Would you please set down the data again exactly as given, excluding the pictures?

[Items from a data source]
•••••

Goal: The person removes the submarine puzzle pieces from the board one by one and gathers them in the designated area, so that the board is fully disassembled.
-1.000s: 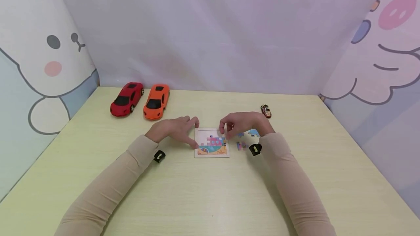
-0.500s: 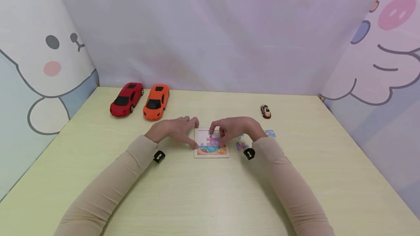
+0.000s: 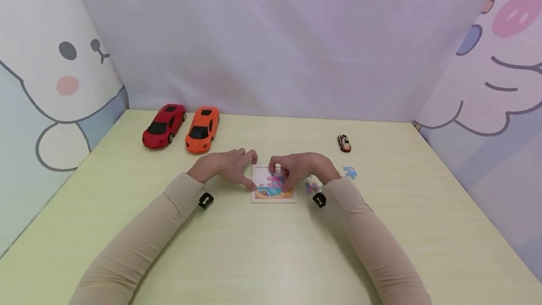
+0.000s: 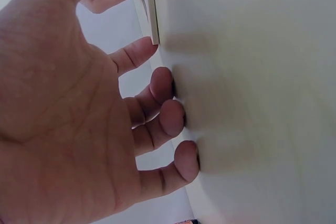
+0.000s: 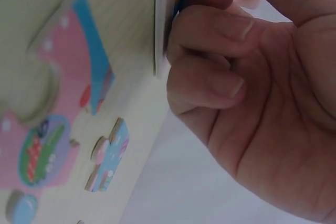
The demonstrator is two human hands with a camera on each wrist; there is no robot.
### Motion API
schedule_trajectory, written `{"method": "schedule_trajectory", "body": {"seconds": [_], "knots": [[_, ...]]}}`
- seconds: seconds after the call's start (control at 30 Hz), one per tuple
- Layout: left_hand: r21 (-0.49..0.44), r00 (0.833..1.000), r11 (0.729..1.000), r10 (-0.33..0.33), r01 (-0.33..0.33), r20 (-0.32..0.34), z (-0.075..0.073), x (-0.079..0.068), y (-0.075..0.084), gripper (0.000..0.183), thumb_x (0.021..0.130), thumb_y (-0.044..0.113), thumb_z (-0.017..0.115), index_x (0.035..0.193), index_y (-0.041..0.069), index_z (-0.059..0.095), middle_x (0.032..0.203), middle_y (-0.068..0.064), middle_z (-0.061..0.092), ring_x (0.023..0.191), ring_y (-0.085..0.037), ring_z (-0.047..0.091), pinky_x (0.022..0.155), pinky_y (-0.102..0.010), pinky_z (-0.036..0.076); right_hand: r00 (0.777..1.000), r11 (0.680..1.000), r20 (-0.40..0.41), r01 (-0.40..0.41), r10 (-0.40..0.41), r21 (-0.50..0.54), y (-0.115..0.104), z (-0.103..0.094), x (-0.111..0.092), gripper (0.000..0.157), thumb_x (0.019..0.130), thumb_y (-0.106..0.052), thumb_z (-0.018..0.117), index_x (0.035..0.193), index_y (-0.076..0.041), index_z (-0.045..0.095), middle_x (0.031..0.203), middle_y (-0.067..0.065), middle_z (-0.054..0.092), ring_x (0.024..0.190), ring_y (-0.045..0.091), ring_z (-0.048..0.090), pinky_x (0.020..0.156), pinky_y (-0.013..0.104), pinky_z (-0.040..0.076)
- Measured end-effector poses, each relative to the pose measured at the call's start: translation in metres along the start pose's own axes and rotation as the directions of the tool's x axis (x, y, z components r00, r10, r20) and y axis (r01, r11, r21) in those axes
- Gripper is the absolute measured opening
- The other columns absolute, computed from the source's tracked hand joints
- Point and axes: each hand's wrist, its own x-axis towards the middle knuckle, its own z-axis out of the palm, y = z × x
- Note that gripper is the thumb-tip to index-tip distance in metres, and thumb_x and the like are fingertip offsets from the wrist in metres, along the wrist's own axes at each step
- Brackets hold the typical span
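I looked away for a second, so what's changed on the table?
The right hand moved left, farther over the puzzle board, bringing a blue puzzle piece into view. Whether that hand holds anything is unclear. The left hand stayed at the board's left edge; the red car, orange car and small car stayed put.

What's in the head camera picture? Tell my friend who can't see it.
A person's left hand touches the left side of a partly filled jigsaw board, the right hand over its right part, on a pale table. Loose pieces lie to the right; farther back are a red toy car, an orange toy car and a smaller toy car.
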Motion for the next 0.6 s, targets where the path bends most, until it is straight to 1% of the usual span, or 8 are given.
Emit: {"method": "schedule_trajectory", "body": {"seconds": [0.2, 0.4, 0.6], "knots": [[0.002, 1.0, 1.0, -0.007, 0.007, 0.002, -0.0006, -0.0005, -0.0007, 0.074, 0.082, 0.062, 0.073, 0.132, 0.021, 0.037, 0.114, -0.009, 0.048, 0.106, -0.026, 0.05, 0.086, -0.041, 0.044, 1.0, 1.0, 0.007, -0.003, 0.003, -0.004, -0.0015, -0.001, 0.0008, 0.048, 0.087, -0.016, 0.077, 0.122, -0.021, 0.045, 0.079, 0.0, 0.053, 0.073, 0.013, 0.048, 0.075, 0.03, 0.04], [-0.002, 1.0, 1.0, -0.005, 0.005, 0.0, -0.0004, -0.0011, 0.0001, 0.073, 0.082, 0.061, 0.073, 0.132, 0.021, 0.037, 0.115, -0.01, 0.047, 0.106, -0.026, 0.049, 0.087, -0.041, 0.043, 1.0, 1.0, 0.005, -0.005, 0.005, 0.006, -0.0021, -0.0005, 0.0013, 0.048, 0.088, -0.016, 0.076, 0.119, -0.022, 0.041, 0.075, 0.0, 0.048, 0.067, 0.012, 0.042, 0.07, 0.029, 0.037], [0.001, 1.0, 1.0, 0.0, 0.0, 0.001, -0.0002, -0.0015, 0.0009, 0.074, 0.082, 0.061, 0.073, 0.132, 0.02, 0.037, 0.116, -0.01, 0.047, 0.107, -0.026, 0.049, 0.087, -0.041, 0.043, 1.0, 1.0, 0.003, 0.002, -0.002, 0.019, -0.0016, 0.0001, 0.0014, 0.046, 0.089, -0.015, 0.075, 0.116, -0.022, 0.039, 0.073, 0.0, 0.045, 0.066, 0.012, 0.039, 0.067, 0.029, 0.035]]}}
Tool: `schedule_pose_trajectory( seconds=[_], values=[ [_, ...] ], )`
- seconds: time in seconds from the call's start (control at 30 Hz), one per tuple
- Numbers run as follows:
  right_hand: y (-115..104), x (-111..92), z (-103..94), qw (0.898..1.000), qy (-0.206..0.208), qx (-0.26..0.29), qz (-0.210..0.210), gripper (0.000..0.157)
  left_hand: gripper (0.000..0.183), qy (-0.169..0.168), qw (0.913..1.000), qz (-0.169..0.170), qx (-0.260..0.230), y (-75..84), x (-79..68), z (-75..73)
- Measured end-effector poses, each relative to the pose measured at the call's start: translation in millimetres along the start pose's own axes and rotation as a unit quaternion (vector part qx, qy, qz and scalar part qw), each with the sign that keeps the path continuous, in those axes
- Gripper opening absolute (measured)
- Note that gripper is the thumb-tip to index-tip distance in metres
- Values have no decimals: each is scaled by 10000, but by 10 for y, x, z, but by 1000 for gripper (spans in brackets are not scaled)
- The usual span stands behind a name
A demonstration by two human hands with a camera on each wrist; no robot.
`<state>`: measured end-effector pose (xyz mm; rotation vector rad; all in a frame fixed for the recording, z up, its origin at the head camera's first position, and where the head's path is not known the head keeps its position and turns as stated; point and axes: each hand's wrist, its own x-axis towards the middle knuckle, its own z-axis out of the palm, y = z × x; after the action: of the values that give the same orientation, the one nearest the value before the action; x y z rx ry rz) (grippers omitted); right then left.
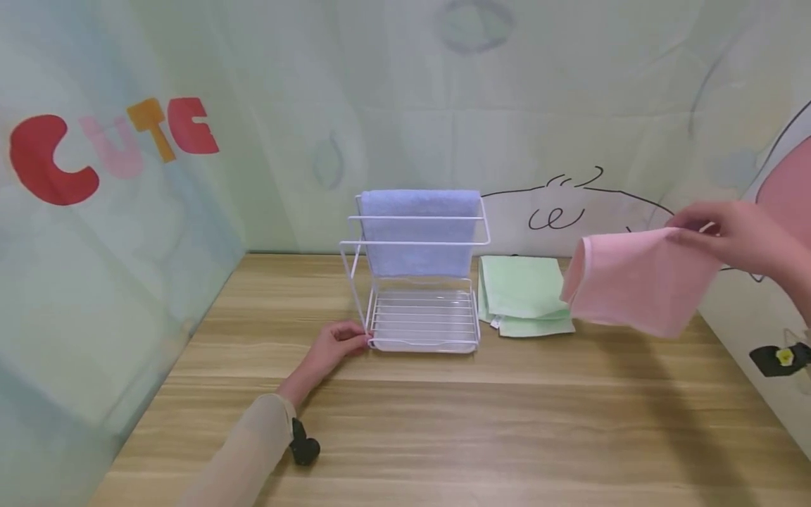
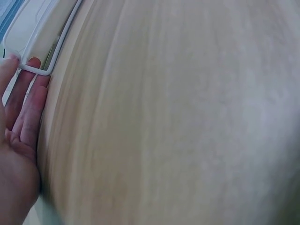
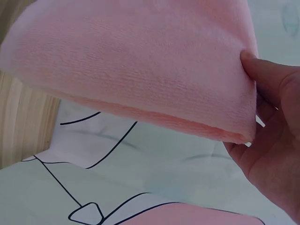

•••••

Output
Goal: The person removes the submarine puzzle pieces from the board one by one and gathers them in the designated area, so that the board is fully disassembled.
-1.000s: 
-0.500s: 
+0.000s: 
+0.000s: 
+0.000s: 
The demonstrator is two human hands with a camera on each wrist; there is no robot.
### Motion API
schedule_trajectory, written `{"method": "schedule_trajectory", "body": {"seconds": [_], "knots": [[_, ...]]}}`
- seconds: seconds after the call's start (control at 30 Hz), one per tuple
- Layout: left_hand: r21 (-0.49..0.44), r00 (0.833..1.000), r11 (0.729..1.000), r10 (-0.33..0.33), r01 (-0.33..0.33), r20 (-0.32..0.34), z (-0.075..0.073), x (-0.079..0.068), y (-0.075..0.084), gripper (0.000..0.183), thumb_x (0.021..0.130), thumb_y (-0.044..0.113), thumb_z (-0.017..0.115), index_x (0.035..0.193), index_y (-0.041..0.069), index_z (-0.059..0.095), middle_x (0.032..0.203), middle_y (-0.068..0.064), middle_z (-0.061..0.092), ring_x (0.023..0.191), ring_y (-0.085..0.037), ring_z (-0.047..0.091), pinky_x (0.022..0.155), pinky_y (-0.102..0.010), pinky_z (-0.036..0.076); right_hand: r00 (0.777..1.000), r11 (0.680..1.000), r20 (-0.40..0.41), r01 (-0.40..0.41), r10 (-0.40..0.41), r21 (-0.50..0.54), y (-0.115..0.104), z (-0.103..0.094), x (-0.111..0.092), gripper (0.000..0.157), thumb_x (0.019..0.130), thumb_y (-0.106..0.052), thumb_z (-0.018..0.117), index_x (0.035..0.193), index_y (-0.076..0.041), index_z (-0.045..0.095), middle_x (0.031..0.203), middle_y (-0.067..0.065), middle_z (-0.054..0.092), ring_x (0.024..0.190), ring_y (-0.045..0.091), ring_z (-0.048..0.090), pinky_x (0.020..0.156), pinky_y (-0.013..0.104), pinky_z (-0.040..0.076)
- Measured end-effector poses, each relative to the pose measured at the call's start: translation in metres along the start pose's own axes and rotation as the directions of the tool's x axis (x, y, z components r00, r10, r20) and y axis (r01, r11, r21) in those axes
- Gripper is the absolute measured opening
- The other columns absolute, computed from the source's tracked hand joints
- Point and axes: each hand's wrist, its own x-axis towards the middle knuckle, its own z-axis out of the palm, y = z × x
- Note that gripper is the thumb-tip to index-tip distance in metres, and thumb_x and the like are fingertip offsets from the wrist in metres, along the wrist's own axes at each step
- Brackets hold the typical span
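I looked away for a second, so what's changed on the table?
The right hand moved left, farther over the puzzle board, bringing a blue puzzle piece into view. Whether that hand holds anything is unclear. The left hand stayed at the board's left edge; the red car, orange car and small car stayed put.

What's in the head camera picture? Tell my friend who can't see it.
A person's left hand touches the left side of a partly filled jigsaw board, the right hand over its right part, on a pale table. Loose pieces lie to the right; farther back are a red toy car, an orange toy car and a smaller toy car.
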Motion for the next 0.6 s, targets where the path bends most, until it is straight to 1% of the usual span, or 8 are given.
Emit: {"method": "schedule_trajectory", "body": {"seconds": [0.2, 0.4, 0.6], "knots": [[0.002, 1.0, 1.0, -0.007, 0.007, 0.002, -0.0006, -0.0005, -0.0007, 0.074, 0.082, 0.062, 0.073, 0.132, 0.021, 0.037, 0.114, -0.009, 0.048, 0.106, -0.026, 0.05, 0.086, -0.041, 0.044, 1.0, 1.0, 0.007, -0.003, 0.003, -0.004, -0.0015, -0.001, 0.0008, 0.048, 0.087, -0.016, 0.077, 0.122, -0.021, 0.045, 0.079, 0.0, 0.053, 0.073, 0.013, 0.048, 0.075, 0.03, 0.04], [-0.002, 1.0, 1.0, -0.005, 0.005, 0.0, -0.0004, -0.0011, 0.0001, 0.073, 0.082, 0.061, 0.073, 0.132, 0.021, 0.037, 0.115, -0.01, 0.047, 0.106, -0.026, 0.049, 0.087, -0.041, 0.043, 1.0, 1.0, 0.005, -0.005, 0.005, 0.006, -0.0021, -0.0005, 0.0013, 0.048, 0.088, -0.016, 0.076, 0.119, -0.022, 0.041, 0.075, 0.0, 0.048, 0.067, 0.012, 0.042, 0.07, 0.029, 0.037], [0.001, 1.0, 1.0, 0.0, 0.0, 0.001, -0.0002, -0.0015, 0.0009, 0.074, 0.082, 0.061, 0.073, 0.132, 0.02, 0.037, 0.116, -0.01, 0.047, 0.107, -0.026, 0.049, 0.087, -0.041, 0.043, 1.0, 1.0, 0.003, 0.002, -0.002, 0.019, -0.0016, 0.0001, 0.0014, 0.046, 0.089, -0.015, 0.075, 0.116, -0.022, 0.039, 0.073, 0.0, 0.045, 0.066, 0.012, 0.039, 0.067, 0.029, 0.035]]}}
Tool: `schedule_pose_trajectory( seconds=[_], values=[ [_, ...] ], )`
- seconds: time in seconds from the call's start (control at 30 Hz), one per tuple
- Numbers run as follows:
  right_hand: y (-115..104), x (-111..92), z (-103..94), qw (0.898..1.000), qy (-0.206..0.208), qx (-0.26..0.29), qz (-0.210..0.210), gripper (0.000..0.157)
  left_hand: gripper (0.000..0.183), qy (-0.169..0.168), qw (0.913..1.000), qz (-0.169..0.170), qx (-0.260..0.230), y (-75..84), x (-79..68), z (-75..73)
- Measured end-effector poses, each relative to the pose measured at the call's start: translation in millimetres along the start pose's own axes and rotation as a unit quaternion (vector part qx, qy, qz and scalar part qw), each with the sign that keeps the path continuous, in those axes
- Gripper opening absolute (measured)
- Note that gripper is the thumb-tip to index-tip distance in metres
- Values have no decimals: each is scaled by 10000, but by 10 for y, x, z, but by 1000 for gripper (spans in brackets are not scaled)
- The usual span stands behind a name
A demonstration by two human hands with a camera on each wrist; no robot.
`<state>`: measured end-effector pose (xyz mm; rotation vector rad; all in a frame fixed for the recording, z up, its origin at the head camera's first position, and where the head's path is not known the head keeps its position and turns as stated; point and axes: each hand's wrist, its own x-axis towards the middle knuckle, its own z-axis out of the palm, y = z × x; after the action: of the values that give the same orientation, the one nearest the value before the action; x y z rx ry rz) (grippers omitted); right then left.

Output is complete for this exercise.